Article 5M Règles techniques.
  En matière de règles techniques, l'article 15 stipule le principe général de la prééminence des normes européennes, des agréments techniques européens et des spécifications techniques communes d'application uniforme dans tous les Etats membres des Communautés européennes.
  Les cas de dérogation (article 15, § 3 et § 4) sont limitativement énumérés et nécessitent une motivation dans l'avis de marché ou dans le cahier spécial des charges.

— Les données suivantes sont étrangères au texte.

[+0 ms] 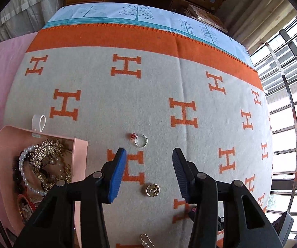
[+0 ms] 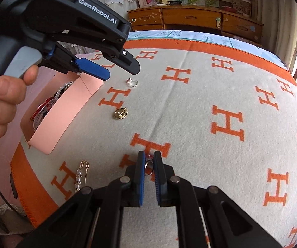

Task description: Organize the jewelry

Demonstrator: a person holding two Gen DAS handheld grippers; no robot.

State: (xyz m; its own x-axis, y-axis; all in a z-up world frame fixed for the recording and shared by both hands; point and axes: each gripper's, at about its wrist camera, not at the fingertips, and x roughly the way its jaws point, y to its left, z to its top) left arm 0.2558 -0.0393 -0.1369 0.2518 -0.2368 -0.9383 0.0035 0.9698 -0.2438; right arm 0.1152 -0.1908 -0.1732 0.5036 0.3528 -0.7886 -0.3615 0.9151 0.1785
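right tongs (image 2: 148, 165): pinching a small ring (image 2: 148, 166) | left tongs (image 1: 149, 172): spread, empty | silver ring (image 1: 141, 140): just ahead of my left tips (nearer than the right) | pink box (image 1: 80, 157): to their left

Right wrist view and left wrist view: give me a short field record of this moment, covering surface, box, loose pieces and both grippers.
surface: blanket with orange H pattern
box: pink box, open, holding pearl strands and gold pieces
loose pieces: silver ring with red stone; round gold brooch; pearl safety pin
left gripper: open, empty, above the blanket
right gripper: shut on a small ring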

Cette information doit en outre être mentionnée dans le dossier du pouvoir adjudicateur communicable aux Etats membres et à la Commission à leur demande.
  Ce n'est qu'en l'absence d'une telle normalisation qu'il y a lieu de se rapporter, par ordre de préférence :
  1° aux normes nationales transposant des normes internationales acceptées par le pays du pouvoir adjudicateur;
  2° aux autres normes nationales et agréments techniques nationaux de ce même pays;
  3° à toute autre norme.

Article 6M Règles propres aux concessions.
  Des dispositions particulières sont prévues pour les marchés publics de concession d'ouvrages. Elles impliquent certaines adaptations à l'arrêté royal du 14 novembre 1979, qui ont été apportées par l'arrêté royal du 2 août 1990, publié dans le Moniteur belge du 10 août 1990. Il y a lieu de se référer aux commentaires spécifiques insérés dans les rapports au Roi précédant les arrêtés royaux des 1er et 2 août 1990. Des modèles d'avis spécifiques sont par ailleurs prévus dans l'arrêté ministériel du 3 août 1990.